Innovating for Sustainable Data Collection: Generating ‘Gold Standard’ Survey Data – For 75% Less Cost
Editor’s note: This article is part of the NextBillion series “Big Data: Big Risks, Big Opportunities,” one of three special series we’re running this year. Learn more about NextBillion’s 2020 series here.
Traditional face-to-face surveys are regarded as the gold standard for financial inclusion surveys, as they use probability sampling methods and trained interviewers to administer the surveys to people in their homes. However, sending surveyors out into rural and excluded communities is an expensive proposition. A typical face-to-face survey can be as much as 75% more expensive than a mixed mode methodology that uses more cost-effectives data collection modes, such as SMS (text messaging) and computer-assisted telephone interviewing (CATI). The other major limitation of traditional face-to-face surveys is that they are extremely long and result in cognitive fatigue, which reduces the quality of data being collected.
That’s why the insight2impact facility set out to find a more sustainable approach to acquiring limited but high-quality financial inclusion data. We approached that task with the goal of generating insights into people’s behaviour and perceptions that were just as accurate and relevant as the data acquired by traditional face-to-face surveys – and to do so at a much lower cost. (This project is just one element of insight2impact’s work, which aims to positively impact the entire data landscape to improve financial inclusion outcomes.)
Generating Accurate Financial Inclusion Data at a Lower Cost
To reduce data collection costs, we had to consider various technological modes for delivering the survey: We eventually decided on SMS as our primary digital mode, as it allowed us to achieve the widest reach in the populations we were interested in. We had pre-piloted standalone SMS surveys in 2017 and knew that they resulted in skewed estimates, so we needed to fine-tune our approach for our second and third rounds of piloting. In 2018 we decided that a mixed-mode data collection strategy with statistical modeling to correct for sampling and mode bias would be required to produce estimates that were credible.

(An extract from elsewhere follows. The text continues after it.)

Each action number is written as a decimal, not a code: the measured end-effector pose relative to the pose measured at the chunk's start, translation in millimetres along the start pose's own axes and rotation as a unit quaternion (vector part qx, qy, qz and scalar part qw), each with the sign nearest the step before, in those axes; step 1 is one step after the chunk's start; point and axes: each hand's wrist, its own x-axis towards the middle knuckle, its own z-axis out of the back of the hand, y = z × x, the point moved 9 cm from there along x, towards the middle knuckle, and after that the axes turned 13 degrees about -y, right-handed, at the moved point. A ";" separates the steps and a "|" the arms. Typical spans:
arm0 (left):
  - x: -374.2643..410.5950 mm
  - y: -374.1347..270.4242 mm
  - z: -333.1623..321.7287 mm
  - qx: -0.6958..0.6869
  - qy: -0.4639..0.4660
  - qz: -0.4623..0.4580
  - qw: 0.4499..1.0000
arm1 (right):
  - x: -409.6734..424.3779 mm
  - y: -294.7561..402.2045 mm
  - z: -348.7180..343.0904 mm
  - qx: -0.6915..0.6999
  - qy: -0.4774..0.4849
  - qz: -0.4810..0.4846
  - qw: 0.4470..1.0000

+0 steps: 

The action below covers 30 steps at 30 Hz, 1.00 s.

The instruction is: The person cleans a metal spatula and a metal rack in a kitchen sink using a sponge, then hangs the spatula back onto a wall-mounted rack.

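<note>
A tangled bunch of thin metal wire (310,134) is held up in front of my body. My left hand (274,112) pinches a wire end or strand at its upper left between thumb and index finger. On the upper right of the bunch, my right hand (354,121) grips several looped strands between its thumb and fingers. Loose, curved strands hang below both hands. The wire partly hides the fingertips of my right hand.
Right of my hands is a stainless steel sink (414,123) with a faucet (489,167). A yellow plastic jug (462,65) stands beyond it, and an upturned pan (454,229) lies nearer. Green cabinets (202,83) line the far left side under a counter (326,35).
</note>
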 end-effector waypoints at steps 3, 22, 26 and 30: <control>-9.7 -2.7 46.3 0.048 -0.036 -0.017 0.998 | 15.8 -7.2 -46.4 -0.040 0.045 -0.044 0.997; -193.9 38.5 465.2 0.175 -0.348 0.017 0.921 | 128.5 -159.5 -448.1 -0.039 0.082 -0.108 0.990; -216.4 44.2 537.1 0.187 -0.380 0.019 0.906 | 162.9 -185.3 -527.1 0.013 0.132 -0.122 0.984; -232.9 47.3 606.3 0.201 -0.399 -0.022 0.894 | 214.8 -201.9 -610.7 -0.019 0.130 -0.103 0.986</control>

We set off and started to collect data via SMS and CATI in eight countries. As the face-to-face Financial Inclusion Insights survey datasets were available in all eight countries, we did not have to collect additional face-to-face data: We used these datasets as our reference survey against which we would evaluate our results. In fact, any large-scale face-to-face survey, such as FinMark Trust’s FinScope, could have been used for this comparison – but we decided on the Financial Inclusion Insights surveys, as they also contained the digital financial service indicators that we were interested in. In the end, we had three datasets for each of the eight countries (FTF, SMS and CATI). To make a long story short, we were able to show that by using a small sample of face-to-face data, then combining that with the SMS data and using multilevel regression and post stratification (MRP) to model the results, we were able to calculate estimates for the digital financial service indicators that were comparable to the full indicators in the Financial Inclusion Insights gold standard reference survey. This approach also reduced the cost of collecting these indicators by almost 75% – a major success for us.

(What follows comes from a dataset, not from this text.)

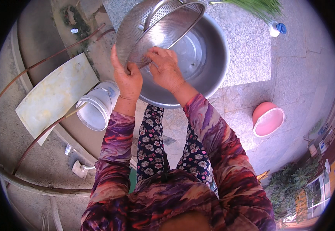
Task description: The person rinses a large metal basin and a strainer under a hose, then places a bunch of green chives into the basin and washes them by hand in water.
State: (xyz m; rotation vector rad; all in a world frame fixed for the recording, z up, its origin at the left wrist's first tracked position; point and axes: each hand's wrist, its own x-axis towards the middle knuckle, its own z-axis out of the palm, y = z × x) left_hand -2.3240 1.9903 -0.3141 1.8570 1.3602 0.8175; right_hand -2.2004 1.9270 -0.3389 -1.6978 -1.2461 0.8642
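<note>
A stainless-steel perforated colander with a loop handle is tilted on its side above a wide metal basin. My left hand grips the colander's lower rim, with the thumb on the inside and the fingers along the outer wall. Bent fingers of my right hand reach to the lower rim and inner face of the colander. Whether they pinch anything there is hidden. The basin's bottom shows a few small dark specks.
Left of the basin stand a white plastic bucket and a pale board. A brown hose runs to the bucket. At right are a pink basin, a blue-capped white bottle and long green leafy stalks on a stone slab.
</note>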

Lessons Learned for Sustainable Data Collection
The most important thing we learned in this work is a lesson that’s applicable to anyone who’s trying to innovate: Listen to the nay-sayers and then ignore them! We were told many times by fellow researchers that our approach wouldn’t work, due to the inherent inaccuracies the data collection mode would produce – not to mention the difference expected due to mode effects. But our view was that even if we failed, we would still have advanced our thinking around these new methodologies. If we had only tried to incrementally improve on methods that had been proven to work in the past, we’d never generate new knowledge.
The other key lesson we took from the pilots is that it’s essential for innovators to surround themselves with a quality team. Innovation doesn’t happen in a vacuum, with one person dreaming up a creative solution all alone. Our innovations developed organically, as we grappled as a group with the various technical challenges we encountered throughout the three year-long process. We were lucky to have great donor programme managers, as well as a global network of partners with the specialist skills we needed.

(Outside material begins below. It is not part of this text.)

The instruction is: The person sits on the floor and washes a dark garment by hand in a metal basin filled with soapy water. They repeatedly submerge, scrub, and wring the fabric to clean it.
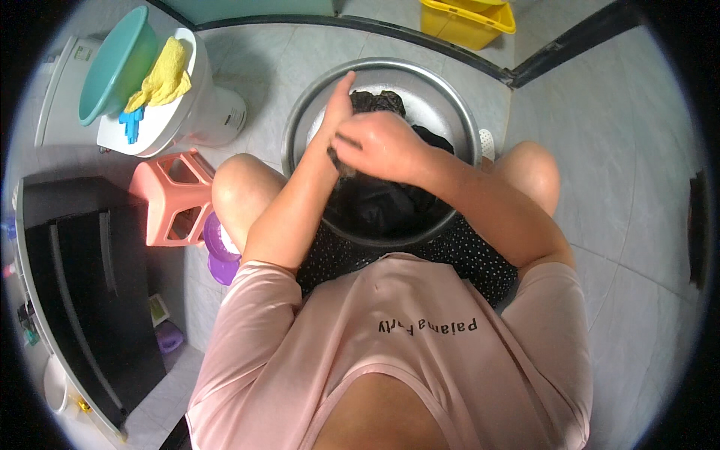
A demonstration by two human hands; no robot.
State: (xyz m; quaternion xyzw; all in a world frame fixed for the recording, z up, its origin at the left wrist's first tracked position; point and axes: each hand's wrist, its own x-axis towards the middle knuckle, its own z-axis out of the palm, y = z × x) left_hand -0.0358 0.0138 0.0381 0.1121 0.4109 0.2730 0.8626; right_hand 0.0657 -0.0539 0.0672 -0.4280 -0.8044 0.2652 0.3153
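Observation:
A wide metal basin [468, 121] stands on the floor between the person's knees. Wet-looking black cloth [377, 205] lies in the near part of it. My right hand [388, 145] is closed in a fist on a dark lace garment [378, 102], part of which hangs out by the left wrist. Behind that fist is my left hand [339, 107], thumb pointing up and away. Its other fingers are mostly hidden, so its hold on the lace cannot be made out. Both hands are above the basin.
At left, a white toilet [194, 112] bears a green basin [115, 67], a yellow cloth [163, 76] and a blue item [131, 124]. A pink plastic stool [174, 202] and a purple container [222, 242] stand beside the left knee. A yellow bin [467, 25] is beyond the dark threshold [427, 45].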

An important objective for the programme was to get our new measurement frameworks and data collection innovations adopted, so we would advocate for them in various forums. The most difficult thing we encountered in those efforts was resistance from fellow researchers, when we asked them to innovate their measurement frameworks or to consider alternative data collection strategies. The resistance typically centered around a reluctance to lose the ability to make direct comparisons to previously collected data, to remove questions from surveys, or to accept that alternative data sources or shorter surveys might produce better quality data. In addressing this reluctance, we found that if you collaborate actively and practically with researchers from different organizations on an actual survey or research problem, you are more likely to achieve success – as opposed to just standing at a pulpit and preaching about how things should be done differently. Advocacy will only get you so far. It’s true that this practical collaborative approach is time-consuming and resource-intensive, but the result was well worth it for us and the organisations to which we introduced the innovations.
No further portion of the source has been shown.